What to do:
For every entry below, retype it exactly as it reads.

◆ ◆ ◆ ◆

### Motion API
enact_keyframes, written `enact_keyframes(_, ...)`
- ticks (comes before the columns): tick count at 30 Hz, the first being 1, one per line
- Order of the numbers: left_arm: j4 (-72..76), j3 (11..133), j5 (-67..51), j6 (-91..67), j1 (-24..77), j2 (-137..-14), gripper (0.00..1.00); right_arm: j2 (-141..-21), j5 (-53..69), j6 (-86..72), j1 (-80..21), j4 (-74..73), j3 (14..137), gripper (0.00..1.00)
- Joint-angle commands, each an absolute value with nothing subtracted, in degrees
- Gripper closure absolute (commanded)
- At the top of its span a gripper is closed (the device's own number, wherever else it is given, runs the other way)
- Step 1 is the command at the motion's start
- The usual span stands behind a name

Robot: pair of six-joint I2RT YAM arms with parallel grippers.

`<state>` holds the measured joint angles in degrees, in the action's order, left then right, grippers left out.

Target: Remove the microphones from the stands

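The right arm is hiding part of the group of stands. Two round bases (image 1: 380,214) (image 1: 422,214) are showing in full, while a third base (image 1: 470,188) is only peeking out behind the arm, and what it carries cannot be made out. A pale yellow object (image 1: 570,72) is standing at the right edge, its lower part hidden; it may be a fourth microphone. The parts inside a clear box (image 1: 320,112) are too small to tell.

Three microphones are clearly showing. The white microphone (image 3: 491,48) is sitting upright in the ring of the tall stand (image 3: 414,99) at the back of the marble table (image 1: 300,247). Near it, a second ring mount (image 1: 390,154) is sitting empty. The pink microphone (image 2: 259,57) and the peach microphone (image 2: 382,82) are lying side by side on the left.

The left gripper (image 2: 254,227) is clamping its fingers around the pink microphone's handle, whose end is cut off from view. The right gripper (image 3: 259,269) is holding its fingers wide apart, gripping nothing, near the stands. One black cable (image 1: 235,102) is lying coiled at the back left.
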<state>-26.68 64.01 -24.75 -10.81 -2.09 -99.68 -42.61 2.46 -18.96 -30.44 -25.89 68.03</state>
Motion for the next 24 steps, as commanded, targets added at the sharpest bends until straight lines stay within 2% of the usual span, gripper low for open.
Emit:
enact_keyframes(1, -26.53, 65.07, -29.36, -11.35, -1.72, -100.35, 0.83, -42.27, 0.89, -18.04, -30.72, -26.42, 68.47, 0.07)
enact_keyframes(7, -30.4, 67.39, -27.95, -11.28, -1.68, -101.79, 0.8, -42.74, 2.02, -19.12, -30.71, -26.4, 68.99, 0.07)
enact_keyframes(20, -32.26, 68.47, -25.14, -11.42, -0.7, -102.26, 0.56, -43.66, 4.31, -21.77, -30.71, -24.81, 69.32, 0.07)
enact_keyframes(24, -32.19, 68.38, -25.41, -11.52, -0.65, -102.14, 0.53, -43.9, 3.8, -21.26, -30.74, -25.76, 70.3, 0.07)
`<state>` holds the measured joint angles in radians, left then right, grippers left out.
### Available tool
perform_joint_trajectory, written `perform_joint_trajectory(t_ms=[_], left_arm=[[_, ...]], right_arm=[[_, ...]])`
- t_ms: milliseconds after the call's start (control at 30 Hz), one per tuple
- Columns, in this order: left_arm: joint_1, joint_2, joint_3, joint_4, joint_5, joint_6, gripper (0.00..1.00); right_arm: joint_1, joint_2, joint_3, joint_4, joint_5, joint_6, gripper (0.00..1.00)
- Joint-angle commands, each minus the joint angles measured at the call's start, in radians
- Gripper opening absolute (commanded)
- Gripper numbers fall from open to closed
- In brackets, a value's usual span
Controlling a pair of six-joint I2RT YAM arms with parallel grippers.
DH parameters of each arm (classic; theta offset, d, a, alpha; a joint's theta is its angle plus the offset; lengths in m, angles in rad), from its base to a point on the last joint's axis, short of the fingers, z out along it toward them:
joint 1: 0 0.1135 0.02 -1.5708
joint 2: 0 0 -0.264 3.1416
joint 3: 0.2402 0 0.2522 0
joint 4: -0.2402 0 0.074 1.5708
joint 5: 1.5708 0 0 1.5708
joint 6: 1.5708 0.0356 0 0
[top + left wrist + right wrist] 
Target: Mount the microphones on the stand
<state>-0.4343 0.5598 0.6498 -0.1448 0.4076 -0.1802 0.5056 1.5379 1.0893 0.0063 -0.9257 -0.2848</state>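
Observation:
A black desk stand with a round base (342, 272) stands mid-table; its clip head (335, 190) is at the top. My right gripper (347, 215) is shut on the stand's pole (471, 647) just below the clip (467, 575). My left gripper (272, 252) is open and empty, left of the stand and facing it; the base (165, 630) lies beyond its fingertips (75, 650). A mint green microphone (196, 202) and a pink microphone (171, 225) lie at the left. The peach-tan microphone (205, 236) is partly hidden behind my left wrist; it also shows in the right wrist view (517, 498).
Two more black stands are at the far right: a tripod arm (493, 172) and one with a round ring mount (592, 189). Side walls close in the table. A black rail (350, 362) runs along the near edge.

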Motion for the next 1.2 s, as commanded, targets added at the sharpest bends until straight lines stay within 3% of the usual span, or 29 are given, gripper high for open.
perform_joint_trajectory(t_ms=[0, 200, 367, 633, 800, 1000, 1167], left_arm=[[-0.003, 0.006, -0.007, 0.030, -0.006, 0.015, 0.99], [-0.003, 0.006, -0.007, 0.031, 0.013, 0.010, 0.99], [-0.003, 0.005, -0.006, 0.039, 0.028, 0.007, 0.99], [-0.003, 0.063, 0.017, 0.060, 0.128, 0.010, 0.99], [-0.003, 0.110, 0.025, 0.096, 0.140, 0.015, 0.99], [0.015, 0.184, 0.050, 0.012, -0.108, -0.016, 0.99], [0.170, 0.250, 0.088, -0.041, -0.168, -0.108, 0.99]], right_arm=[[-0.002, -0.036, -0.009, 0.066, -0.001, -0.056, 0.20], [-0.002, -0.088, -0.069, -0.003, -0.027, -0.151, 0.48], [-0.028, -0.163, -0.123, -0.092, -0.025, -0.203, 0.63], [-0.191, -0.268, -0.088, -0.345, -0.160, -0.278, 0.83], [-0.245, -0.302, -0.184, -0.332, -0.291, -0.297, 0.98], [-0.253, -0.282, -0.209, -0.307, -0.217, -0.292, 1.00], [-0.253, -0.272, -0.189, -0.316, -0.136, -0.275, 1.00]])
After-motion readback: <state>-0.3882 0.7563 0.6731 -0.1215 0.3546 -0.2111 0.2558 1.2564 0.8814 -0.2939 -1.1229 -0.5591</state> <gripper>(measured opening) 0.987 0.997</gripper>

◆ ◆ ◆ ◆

Result:
### Motion API
enact_keyframes, written `enact_keyframes(_, ...)`
- ticks (comes before the columns): tick count at 30 Hz, the first being 1, one per line
- Order of the numbers: left_arm: j4 (-72..76), j3 (11..133), j5 (-67..51), j6 (-91..67), j1 (-24..77), j2 (-137..-14), gripper (0.00..1.00); right_arm: j2 (-141..-21), j5 (-53..69), j6 (-86..72), j1 (-80..21), j4 (-74..73), j3 (14..137), gripper (0.00..1.00)
- Joint-angle commands, each an absolute value with nothing subtracted, in degrees
- Gripper closure absolute (commanded)
- At the top of its span a gripper is closed (the device's own number, wherever else it is given, runs the other way)
- Step 1 is the command at the motion's start
- The usual span stands behind a name

Robot: pair of six-joint I2RT YAM arms with parallel grippers.

`<state>` holds the measured joint angles in degrees, in the action's order, left then right, grippers left out.

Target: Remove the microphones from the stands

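The right arm is hiding part of the group of stands. Two round bases (image 1: 380,214) (image 1: 422,214) are showing in full, while a third base (image 1: 470,188) is only peeking out behind the arm, and what it carries cannot be made out. A pale yellow object (image 1: 570,72) is standing at the right edge, its lower part hidden; it may be a fourth microphone. The parts inside a clear box (image 1: 320,112) are too small to tell.

Three microphones are clearly showing. The white microphone (image 3: 491,48) is sitting upright in the ring of the tall stand (image 3: 414,99) at the back of the marble table (image 1: 300,247). Near it, a second ring mount (image 1: 390,154) is sitting empty. The pink microphone (image 2: 259,57) and the peach microphone (image 2: 382,82) are lying side by side on the left.

The left gripper (image 2: 254,227) is clamping its fingers around the pink microphone's handle, whose end is cut off from view. The right gripper (image 3: 259,269) is holding its fingers wide apart, gripping nothing, near the stands. One black cable (image 1: 235,102) is lying coiled at the back left.
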<state>-26.68 64.01 -24.75 -10.81 -2.09 -99.68 -42.61 2.46 -18.96 -30.44 -25.89 68.03</state>
Motion for the next 24 steps, as commanded, targets added at the sharpest bends until straight lines stay within 2% of the usual span, gripper low for open.
Emit:
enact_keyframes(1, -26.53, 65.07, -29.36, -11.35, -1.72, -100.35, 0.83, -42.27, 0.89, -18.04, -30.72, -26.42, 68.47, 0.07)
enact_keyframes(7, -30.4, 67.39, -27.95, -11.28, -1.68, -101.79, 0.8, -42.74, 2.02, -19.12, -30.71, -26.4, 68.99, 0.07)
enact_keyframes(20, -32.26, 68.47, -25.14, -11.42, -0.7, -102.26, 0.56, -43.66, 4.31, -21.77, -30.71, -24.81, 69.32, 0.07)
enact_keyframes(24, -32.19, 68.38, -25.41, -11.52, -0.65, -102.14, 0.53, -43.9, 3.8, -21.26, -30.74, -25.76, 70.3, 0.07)
`<state>` holds the measured joint angles in radians, left then right, grippers left out.
### Available tool
perform_joint_trajectory, written `perform_joint_trajectory(t_ms=[_], left_arm=[[_, ...]], right_arm=[[_, ...]])`
- t_ms: milliseconds after the call's start (control at 30 Hz), one per tuple
- Columns, in this order: left_arm: joint_1, joint_2, joint_3, joint_4, joint_5, joint_6, gripper (0.00..1.00); right_arm: joint_1, joint_2, joint_3, joint_4, joint_5, joint_6, gripper (0.00..1.00)
- Joint-angle commands, each minus the joint angles measured at the call's start, in radians
- Gripper opening absolute (commanded)
- Gripper numbers fall from open to closed
- In brackets, a value's usual span
Controlling a pair of six-joint I2RT YAM arms with parallel grippers.
DH parameters of each arm (classic; theta offset, d, a, alpha; a joint's theta is its angle plus the offset; lengths in m, angles in rad), from its base to a point on the last joint's axis, short of the fingers, z out along it toward them:
joint 1: 0 0.1135 0.02 -1.5708
joint 2: 0 0 -0.264 3.1416
joint 3: 0.2402 0 0.2522 0
joint 4: -0.2402 0 0.074 1.5708
joint 5: 1.5708 0 0 1.5708
joint 6: 1.5708 0.0356 0 0
[top + left wrist + right wrist] 
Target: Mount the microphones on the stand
<state>-0.4343 0.5598 0.6498 -0.1448 0.4076 -0.1802 0.5056 1.5379 1.0893 0.0063 -0.9257 -0.2848</state>
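Observation:
A black desk stand with a round base (342, 272) stands mid-table; its clip head (335, 190) is at the top. My right gripper (347, 215) is shut on the stand's pole (471, 647) just below the clip (467, 575). My left gripper (272, 252) is open and empty, left of the stand and facing it; the base (165, 630) lies beyond its fingertips (75, 650). A mint green microphone (196, 202) and a pink microphone (171, 225) lie at the left. The peach-tan microphone (205, 236) is partly hidden behind my left wrist; it also shows in the right wrist view (517, 498).
Two more black stands are at the far right: a tripod arm (493, 172) and one with a round ring mount (592, 189). Side walls close in the table. A black rail (350, 362) runs along the near edge.
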
Motion for the next 1.2 s, as commanded, targets added at the sharpest bends until straight lines stay within 3% of the usual span, or 29 are given, gripper high for open.
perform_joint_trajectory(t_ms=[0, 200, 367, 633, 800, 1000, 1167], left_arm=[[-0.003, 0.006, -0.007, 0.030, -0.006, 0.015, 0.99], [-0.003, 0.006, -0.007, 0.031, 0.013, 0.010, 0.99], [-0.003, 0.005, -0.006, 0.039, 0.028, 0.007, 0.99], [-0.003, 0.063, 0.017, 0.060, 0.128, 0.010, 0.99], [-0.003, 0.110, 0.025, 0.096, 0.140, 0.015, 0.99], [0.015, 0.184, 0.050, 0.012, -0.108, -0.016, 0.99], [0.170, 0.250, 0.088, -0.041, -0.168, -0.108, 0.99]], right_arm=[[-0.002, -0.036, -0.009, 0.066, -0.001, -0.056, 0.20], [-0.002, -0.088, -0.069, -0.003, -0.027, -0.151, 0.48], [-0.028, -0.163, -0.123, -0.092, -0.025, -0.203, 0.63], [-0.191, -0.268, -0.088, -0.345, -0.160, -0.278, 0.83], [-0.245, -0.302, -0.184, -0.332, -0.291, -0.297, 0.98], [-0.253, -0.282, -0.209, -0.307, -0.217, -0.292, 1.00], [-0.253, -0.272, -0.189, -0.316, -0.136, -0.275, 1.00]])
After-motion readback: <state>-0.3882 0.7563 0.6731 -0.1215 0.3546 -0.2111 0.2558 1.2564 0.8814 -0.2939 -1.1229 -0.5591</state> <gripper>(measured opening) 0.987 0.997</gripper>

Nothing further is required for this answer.